Task directions> The reply should consist of one number, the count of lines below in which the word "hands" appears.

Supplied entries>
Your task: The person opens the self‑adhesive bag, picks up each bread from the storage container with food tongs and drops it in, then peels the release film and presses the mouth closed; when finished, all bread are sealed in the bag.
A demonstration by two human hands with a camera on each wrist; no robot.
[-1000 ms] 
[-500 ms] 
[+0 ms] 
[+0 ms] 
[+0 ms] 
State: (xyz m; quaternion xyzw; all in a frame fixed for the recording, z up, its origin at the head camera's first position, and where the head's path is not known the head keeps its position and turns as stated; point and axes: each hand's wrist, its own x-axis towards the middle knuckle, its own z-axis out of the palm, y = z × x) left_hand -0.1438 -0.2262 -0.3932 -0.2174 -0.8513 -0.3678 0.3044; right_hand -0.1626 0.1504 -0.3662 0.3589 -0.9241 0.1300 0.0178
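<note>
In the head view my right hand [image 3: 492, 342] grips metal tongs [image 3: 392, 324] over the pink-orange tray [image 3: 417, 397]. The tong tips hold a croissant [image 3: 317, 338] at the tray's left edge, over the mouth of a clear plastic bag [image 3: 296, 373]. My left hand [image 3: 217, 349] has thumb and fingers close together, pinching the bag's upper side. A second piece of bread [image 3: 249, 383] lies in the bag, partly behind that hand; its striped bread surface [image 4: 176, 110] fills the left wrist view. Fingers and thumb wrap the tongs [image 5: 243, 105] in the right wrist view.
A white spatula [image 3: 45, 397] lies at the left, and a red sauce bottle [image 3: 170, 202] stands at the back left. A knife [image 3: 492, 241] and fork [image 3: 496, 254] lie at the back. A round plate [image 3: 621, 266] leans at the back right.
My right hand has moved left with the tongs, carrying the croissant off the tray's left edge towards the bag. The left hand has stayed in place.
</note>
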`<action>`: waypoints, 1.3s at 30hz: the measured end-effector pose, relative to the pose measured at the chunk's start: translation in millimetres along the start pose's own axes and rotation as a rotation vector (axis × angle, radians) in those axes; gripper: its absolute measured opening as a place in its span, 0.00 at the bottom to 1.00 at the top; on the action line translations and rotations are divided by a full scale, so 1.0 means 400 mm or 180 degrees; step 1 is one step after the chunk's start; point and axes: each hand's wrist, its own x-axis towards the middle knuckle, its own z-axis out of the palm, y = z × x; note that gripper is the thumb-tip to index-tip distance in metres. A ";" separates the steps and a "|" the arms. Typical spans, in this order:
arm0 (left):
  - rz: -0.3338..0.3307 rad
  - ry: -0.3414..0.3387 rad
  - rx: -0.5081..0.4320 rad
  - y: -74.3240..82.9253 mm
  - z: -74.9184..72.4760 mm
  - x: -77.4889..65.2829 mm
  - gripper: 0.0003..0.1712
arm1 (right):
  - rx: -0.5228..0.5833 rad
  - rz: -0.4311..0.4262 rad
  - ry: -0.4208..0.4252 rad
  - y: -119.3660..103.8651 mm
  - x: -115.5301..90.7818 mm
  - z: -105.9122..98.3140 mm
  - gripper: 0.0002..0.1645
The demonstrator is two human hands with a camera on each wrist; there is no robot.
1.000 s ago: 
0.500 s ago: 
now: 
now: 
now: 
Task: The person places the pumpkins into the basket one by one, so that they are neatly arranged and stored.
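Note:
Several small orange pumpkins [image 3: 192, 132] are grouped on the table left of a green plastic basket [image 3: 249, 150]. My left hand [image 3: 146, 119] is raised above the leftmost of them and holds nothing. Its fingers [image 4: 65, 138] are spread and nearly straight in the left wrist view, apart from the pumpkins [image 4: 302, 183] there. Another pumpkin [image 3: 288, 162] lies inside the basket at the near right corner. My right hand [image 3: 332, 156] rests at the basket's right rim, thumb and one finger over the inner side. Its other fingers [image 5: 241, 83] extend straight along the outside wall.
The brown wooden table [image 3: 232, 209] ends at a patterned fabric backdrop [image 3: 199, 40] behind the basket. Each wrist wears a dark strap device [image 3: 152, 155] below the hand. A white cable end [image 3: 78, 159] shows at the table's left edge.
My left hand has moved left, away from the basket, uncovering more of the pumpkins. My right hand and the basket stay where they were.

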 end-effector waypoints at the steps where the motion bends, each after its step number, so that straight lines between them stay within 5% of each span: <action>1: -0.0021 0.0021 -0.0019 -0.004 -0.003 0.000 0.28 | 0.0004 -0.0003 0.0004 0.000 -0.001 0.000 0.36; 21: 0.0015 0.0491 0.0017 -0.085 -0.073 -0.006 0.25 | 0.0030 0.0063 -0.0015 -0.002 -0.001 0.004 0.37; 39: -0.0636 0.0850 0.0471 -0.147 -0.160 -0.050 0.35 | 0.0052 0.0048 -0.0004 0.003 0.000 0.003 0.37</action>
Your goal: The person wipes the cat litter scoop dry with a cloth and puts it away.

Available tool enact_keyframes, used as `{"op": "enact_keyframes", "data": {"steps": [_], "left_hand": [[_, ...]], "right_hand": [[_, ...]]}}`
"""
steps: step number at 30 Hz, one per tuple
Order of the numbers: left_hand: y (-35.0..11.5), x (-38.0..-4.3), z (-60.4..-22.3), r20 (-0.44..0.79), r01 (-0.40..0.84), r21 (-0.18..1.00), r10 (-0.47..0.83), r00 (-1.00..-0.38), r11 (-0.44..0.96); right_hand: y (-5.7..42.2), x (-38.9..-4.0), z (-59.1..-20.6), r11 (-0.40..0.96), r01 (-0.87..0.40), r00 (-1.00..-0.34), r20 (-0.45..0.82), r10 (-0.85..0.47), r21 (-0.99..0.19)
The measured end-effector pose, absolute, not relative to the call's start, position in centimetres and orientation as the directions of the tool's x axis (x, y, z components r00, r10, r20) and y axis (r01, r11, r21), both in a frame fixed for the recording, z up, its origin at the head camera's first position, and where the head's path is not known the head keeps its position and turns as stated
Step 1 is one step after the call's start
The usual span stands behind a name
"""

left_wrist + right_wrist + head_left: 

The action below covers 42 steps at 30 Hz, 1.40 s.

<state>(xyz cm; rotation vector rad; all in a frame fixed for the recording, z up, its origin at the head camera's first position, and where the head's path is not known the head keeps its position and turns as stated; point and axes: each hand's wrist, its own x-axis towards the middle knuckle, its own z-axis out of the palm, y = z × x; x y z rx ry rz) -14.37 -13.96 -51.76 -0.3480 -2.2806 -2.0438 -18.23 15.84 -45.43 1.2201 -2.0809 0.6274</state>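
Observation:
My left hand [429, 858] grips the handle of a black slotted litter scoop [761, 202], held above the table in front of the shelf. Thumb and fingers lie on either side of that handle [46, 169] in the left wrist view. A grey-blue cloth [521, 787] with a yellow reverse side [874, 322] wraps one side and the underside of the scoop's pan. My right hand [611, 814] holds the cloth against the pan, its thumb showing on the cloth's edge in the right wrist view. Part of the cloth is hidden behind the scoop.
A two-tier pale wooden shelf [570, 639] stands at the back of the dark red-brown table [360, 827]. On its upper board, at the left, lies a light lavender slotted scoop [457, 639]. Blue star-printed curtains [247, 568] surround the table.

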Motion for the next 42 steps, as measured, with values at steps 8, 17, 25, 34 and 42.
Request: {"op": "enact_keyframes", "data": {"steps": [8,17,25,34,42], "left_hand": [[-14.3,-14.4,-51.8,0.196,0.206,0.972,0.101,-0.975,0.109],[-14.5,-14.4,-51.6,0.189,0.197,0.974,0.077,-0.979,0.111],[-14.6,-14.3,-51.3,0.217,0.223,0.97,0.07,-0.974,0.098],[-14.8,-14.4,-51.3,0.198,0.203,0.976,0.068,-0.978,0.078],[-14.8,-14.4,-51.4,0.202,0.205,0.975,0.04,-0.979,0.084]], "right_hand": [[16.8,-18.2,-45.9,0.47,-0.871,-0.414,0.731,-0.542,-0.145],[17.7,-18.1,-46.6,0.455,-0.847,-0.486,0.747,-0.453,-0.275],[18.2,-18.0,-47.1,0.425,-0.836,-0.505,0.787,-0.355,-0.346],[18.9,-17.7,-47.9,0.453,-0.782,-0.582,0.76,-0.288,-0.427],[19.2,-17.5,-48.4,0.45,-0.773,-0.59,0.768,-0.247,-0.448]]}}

Answer to the exercise> 2